冬日的广州,带着温润的凉意,阳光穿过稀疏的树梢,在先烈路上投下斑驳的光影。珊姐姐刚探访完十九路军烈士陵园,穿过那座象征着忠勇不屈的凯旋门,往地铁口前行时,一片清幽的墓园忽然映入眼帘。墓碑上“朱执信先生墓”几个红字格外醒目,瞬间勾起了满心疑问——在广州生活这么久,执信路、执信中学、执信路小学早已耳熟能详,这些遍布城市的“执信”印记,难道都与眼前这位墓主人有关?带着这份好奇,我踏入了这座藏在闹市中的纪念之地。
墓园不大却格外肃穆,松柏苍翠,石阶整洁,冬日的阳光下显得十分静谧。墓道前的文字介绍呈现了先生的生平片段,一个波澜壮阔的革命人生逐渐清晰:朱执信原名朱大符,1885年出生于广州番禺豪贤街的一个书香门第,父亲是两广总督张之洞的幕僚,母亲出身名儒世家,良好的家庭环境让他自幼便饱读诗书 。但这位满腹经纶的青年,并未走上传统文人的仕途,而是在民族危亡之际,选择了一条充满荆棘的革命道路。
1904年,19岁的朱执信以广东官费留学考试第一名的成绩东渡日本,在东京法政大学攻读经济期间,结识了孙中山先生,被其革命理想深深感召 。1905年同盟会成立,他成为最早的会员之一,既是评议部议员,又兼任书记,同时还担任《民报》的主要撰稿人。在与保皇派的论战中,他以犀利的笔触撰写了《德意志社会革命家小传》《论社会革命当与政治革命并行》等名篇,不仅系统阐发孙中山的三民主义,还首次向国内介绍了马克思、恩格斯的生平与《共产党宣言》的核心思想,被毛泽东称赞为“马克思主义在中国的传播和拓荒者” 。

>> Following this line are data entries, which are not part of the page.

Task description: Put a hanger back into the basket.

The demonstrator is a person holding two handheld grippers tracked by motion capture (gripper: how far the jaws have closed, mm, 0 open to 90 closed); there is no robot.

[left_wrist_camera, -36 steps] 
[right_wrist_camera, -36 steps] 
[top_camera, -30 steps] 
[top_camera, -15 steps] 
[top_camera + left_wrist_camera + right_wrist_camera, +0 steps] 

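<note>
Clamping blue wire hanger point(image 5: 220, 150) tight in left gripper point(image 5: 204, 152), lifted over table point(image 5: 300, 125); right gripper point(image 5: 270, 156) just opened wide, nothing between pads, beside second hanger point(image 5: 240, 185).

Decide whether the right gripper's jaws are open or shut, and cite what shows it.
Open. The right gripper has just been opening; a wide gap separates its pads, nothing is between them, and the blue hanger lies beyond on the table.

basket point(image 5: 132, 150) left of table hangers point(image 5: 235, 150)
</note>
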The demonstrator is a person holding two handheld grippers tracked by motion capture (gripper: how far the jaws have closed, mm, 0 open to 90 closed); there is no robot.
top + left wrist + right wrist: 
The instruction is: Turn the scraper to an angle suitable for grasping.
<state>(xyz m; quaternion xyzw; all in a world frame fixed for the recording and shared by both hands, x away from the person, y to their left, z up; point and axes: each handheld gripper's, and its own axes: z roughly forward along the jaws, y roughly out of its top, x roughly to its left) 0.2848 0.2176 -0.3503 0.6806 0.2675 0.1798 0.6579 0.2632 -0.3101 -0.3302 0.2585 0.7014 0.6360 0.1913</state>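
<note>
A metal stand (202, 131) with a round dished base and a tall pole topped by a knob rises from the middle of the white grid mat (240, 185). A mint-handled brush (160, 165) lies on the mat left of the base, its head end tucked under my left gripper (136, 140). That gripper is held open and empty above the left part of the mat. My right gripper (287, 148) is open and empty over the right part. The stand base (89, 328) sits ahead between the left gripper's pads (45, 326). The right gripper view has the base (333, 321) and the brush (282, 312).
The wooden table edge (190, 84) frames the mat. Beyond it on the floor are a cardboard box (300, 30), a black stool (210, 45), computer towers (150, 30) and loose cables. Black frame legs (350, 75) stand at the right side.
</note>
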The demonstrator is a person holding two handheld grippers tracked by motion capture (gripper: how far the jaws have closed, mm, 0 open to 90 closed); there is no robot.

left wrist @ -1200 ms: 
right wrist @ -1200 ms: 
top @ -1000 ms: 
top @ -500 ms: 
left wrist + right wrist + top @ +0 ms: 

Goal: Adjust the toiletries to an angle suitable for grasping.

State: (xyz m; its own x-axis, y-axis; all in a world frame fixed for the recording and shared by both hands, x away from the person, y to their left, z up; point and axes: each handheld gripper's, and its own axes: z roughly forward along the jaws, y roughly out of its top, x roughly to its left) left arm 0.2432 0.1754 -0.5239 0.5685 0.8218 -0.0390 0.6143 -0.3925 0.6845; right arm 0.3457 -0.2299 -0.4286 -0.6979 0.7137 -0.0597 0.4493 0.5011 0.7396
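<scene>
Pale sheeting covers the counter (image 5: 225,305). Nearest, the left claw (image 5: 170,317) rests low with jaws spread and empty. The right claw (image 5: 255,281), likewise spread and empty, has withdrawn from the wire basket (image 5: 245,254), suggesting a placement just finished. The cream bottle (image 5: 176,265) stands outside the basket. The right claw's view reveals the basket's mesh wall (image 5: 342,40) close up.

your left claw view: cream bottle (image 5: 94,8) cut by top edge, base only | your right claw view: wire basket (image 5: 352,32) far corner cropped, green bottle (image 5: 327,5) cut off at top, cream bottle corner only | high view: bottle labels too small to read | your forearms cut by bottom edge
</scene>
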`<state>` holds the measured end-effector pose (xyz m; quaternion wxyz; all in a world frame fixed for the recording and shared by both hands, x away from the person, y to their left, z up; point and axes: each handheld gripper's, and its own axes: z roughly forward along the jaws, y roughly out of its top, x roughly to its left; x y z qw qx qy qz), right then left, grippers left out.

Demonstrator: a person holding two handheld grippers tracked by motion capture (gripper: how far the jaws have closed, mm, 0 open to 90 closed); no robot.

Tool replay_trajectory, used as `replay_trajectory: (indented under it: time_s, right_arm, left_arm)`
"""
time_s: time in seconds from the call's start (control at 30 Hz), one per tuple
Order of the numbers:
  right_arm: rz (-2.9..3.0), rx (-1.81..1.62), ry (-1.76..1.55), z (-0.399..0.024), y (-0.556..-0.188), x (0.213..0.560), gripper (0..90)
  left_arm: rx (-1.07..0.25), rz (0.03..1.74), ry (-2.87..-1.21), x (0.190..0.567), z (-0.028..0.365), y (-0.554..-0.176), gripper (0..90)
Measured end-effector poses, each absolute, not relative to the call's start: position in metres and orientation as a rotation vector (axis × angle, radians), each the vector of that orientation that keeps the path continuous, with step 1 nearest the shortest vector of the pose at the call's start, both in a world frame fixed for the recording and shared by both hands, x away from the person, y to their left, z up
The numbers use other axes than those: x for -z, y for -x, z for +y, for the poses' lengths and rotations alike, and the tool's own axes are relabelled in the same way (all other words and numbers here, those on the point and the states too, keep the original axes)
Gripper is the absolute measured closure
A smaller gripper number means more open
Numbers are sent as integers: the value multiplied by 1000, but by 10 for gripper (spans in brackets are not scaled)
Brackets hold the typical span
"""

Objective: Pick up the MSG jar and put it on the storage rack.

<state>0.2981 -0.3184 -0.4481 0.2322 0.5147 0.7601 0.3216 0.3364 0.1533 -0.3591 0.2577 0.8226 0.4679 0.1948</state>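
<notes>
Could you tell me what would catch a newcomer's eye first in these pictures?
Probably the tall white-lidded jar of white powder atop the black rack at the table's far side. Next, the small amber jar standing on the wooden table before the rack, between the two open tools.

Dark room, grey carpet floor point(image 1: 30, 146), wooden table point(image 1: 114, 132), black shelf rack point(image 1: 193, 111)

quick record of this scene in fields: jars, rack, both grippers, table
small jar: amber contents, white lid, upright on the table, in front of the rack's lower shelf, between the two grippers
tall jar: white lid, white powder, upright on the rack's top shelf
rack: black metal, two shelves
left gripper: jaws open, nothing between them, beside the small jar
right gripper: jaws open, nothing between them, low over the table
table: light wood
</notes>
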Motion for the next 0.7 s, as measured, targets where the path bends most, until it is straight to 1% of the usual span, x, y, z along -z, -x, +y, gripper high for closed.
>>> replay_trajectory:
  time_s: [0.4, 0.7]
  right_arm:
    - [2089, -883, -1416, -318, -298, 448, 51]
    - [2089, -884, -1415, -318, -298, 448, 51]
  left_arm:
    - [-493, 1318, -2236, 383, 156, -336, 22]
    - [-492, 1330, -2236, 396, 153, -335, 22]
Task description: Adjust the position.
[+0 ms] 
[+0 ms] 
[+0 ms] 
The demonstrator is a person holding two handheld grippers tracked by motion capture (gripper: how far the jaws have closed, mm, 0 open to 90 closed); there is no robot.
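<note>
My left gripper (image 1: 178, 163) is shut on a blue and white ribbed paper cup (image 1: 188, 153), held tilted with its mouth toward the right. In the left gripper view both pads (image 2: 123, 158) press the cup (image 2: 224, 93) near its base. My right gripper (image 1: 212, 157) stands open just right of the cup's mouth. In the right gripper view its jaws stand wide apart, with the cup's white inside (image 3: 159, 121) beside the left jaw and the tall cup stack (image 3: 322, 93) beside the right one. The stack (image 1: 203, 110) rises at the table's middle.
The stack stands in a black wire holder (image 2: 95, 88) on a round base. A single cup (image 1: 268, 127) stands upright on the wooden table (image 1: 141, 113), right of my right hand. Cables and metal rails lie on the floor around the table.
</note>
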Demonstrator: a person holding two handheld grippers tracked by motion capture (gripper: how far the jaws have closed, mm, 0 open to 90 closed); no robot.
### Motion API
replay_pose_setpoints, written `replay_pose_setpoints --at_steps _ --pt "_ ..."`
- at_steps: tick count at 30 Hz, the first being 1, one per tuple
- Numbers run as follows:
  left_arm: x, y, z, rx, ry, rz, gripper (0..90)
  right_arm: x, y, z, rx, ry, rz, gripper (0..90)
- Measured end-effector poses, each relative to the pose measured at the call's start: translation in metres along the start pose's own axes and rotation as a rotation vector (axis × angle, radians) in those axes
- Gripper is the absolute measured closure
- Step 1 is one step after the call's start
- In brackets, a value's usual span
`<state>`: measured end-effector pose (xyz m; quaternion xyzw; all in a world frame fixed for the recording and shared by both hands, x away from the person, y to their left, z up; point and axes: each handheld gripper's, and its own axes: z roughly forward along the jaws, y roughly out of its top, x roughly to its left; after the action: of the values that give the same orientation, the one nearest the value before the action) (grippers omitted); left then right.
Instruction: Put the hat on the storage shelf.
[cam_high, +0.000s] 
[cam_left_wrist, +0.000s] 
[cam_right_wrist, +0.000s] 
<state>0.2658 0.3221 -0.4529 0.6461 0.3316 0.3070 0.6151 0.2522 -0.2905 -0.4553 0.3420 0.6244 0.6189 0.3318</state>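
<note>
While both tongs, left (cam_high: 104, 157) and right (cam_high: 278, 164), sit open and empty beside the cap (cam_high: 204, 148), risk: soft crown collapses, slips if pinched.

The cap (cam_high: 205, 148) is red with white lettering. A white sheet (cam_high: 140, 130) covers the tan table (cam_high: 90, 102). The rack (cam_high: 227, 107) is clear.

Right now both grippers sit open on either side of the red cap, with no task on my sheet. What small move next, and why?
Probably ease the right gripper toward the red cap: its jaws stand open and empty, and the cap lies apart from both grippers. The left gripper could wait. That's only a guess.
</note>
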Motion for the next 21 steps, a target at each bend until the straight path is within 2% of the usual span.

文能提笔著文章,武能披甲上战场。1911年4月27日黄花岗起义爆发,朱执信随黄兴亲自攻入两广总督署衙,在枪林弹雨中血战到底,起义失败后才辗转避居香港 。武昌起义后,他又积极策动民军响应,联络广东水师提督李准反正,为广州的和平光复立下汗马功劳。袁世凯篡权后,他先后参与“二次革命”“护法运动”,在讨袁讨龙的斗争中,常常露宿山林、避居茅寮,冒着生命危险奔走联络革命力量,始终坚守着民主共和的信念 。
1920年9月,为策动虎门炮台守军独立,朱执信深入虎穴调解降军与民军的冲突,不幸被乱枪击中,壮烈牺牲时年仅35岁 。孙中山先生得知噩耗后悲痛万分,直言“痛惋难言,虽尽歼桂贼,不足以偿也”,这位文武双全的得力助手,用短暂的一生践行了革命理想 。
鲜为人知的是,此处原为1921年孙中山亲自主持安葬的朱执信原墓,1936年因墓地遭白蚁侵蚀,遗骸迁葬执信中学校内,原址遂成衣冠冢。
站在墓园中,终于明白那些遍布广州的“执信”印记,都是对这位革命先烈最深情的纪念。1921年,孙中山先生亲自倡议创办执信学校,以朱执信的名字命名,校董会云集了廖仲恺、蔡元培、李大钊等各界贤达,办学宗旨便是“以朱执信的人格为学校的人格,以朱执信的修养为学生的修养” 。这所学校历经百年变迁,从私立学校到省立中学,虽几易其名,但1978年最终恢复“广州市执信中学”的校名,并成为广东省国家级示范性普通高中,红楼依旧,薪火相传,培养了一代又一代学子 。
而执信路的命名,更是将这份纪念融入了城市的血脉。这条路串联起学校、居民区与商业街区,成为广州交通网络的重要一环。每天,无数行人车辆穿梭其间,或许有人并未深究“执信”二字的由来,但正是这样的命名,让先烈精神在潜移默化中浸润着城市的每一个角落。执信路小学、执信南路、执信公园……这些以“执信”命名的场所,共同构成了一张纪念网络,提醒着后人不忘先辈为民族独立与民主自由所付出的牺牲。